From 260b1729f095188ca46f5a478699abaa1684726c Mon Sep 17 00:00:00 2001
From: Glenn Jocher <glenn.jocher@ultralytics.com>
Date: Sun, 14 Jun 2020 18:32:29 -0700
Subject: [PATCH] FP16 inference update

---
 detect.py        | 14 ++++----------
 requirements.txt |  6 +++---
 test.py          | 26 +++++++++++++++++---------
 utils/utils.py   |  5 ++++-
 4 files changed, 28 insertions(+), 23 deletions(-)

diff --git a/detect.py b/detect.py
index 66f1522..fa67269 100644
--- a/detect.py
+++ b/detect.py
@@ -14,6 +14,7 @@ def detect(save_img=False):
     if os.path.exists(out):
         shutil.rmtree(out)  # delete output folder
     os.makedirs(out)  # make new output folder
+    half &= device.type != 'cpu'  # half precision only supported on CUDA
 
     # Load model
     google_utils.attempt_download(weights)

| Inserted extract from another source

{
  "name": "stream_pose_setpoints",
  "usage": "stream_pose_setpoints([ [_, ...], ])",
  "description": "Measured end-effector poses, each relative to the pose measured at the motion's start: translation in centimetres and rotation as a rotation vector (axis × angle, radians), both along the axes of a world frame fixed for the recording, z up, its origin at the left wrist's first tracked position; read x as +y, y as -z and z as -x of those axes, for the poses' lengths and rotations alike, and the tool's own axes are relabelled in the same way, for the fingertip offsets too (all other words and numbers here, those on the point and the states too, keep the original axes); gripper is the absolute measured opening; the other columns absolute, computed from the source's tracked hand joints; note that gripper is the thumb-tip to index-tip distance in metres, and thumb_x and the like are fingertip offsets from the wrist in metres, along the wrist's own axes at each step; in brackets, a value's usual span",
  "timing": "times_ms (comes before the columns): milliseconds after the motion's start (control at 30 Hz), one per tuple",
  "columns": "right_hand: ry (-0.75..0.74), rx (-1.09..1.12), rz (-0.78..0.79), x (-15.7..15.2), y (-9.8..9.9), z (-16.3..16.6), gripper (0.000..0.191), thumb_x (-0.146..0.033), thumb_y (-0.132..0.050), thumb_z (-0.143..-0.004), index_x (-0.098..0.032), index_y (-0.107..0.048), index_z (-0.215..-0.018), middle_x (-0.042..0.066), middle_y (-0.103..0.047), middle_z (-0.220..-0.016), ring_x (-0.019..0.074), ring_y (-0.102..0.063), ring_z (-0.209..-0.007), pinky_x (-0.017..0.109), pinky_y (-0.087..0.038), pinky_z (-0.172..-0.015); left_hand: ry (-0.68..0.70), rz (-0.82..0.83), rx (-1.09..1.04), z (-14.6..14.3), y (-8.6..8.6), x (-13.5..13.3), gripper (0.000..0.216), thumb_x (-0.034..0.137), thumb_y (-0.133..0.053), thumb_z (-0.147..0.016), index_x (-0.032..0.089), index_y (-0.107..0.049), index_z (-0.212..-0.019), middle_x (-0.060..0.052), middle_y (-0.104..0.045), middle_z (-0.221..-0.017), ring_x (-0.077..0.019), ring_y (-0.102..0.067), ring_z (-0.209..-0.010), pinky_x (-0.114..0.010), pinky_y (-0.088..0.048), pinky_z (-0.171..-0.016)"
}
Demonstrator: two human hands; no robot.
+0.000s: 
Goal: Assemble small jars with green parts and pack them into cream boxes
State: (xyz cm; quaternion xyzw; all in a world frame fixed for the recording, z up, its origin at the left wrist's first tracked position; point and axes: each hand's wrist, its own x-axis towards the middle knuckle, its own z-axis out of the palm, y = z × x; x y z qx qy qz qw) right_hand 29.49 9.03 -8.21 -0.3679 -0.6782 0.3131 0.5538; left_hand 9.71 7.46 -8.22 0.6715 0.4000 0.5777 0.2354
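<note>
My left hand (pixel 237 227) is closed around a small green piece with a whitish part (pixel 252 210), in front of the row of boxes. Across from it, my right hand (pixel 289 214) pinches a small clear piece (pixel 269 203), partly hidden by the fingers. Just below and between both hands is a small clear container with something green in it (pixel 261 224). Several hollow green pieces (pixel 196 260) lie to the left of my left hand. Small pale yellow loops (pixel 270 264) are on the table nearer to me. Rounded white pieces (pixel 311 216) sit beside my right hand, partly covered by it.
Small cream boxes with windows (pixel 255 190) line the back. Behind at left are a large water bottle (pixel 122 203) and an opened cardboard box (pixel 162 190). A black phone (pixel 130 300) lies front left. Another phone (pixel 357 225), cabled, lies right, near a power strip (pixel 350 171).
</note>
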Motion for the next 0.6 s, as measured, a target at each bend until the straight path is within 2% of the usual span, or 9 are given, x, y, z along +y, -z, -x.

@@ -21,6 +22,8 @@ def detect(save_img=False):
     # torch.save(torch.load(weights, map_location=device), weights)  # update model if SourceChangeWarning
     # model.fuse()
     model.to(device).eval()
+    if half:
+        model.half()  # to FP16
 
     # Second-stage classifier
     classify = False
@@ -29,11 +32,6 @@ def detect(save_img=False):
         modelc.load_state_dict(torch.load('weights/resnet101.pt', map_location=device)['model'])  # load weights
         modelc.to(device).eval()
 
-    # Half precision
-    half = half and device.type != 'cpu'  # half precision only supported on CUDA
-    if half:
-        model.half()
-
     # Set Dataloader
     vid_path, vid_writer = None, None
     if webcam:
@@ -51,7 +49,7 @@ def detect(save_img=False):
     # Run inference
     t0 = time.time()
     img = torch.zeros((1, 3, imgsz, imgsz), device=device)  # init img
-    _ = model(img.half() if half else img.float()) if device.type != 'cpu' else None  # run once
+    _ = model(img.half() if half else img) if device.type != 'cpu' else None  # run once
     for path, img, im0s, vid_cap in dataset:
         img = torch.from_numpy(img).to(device)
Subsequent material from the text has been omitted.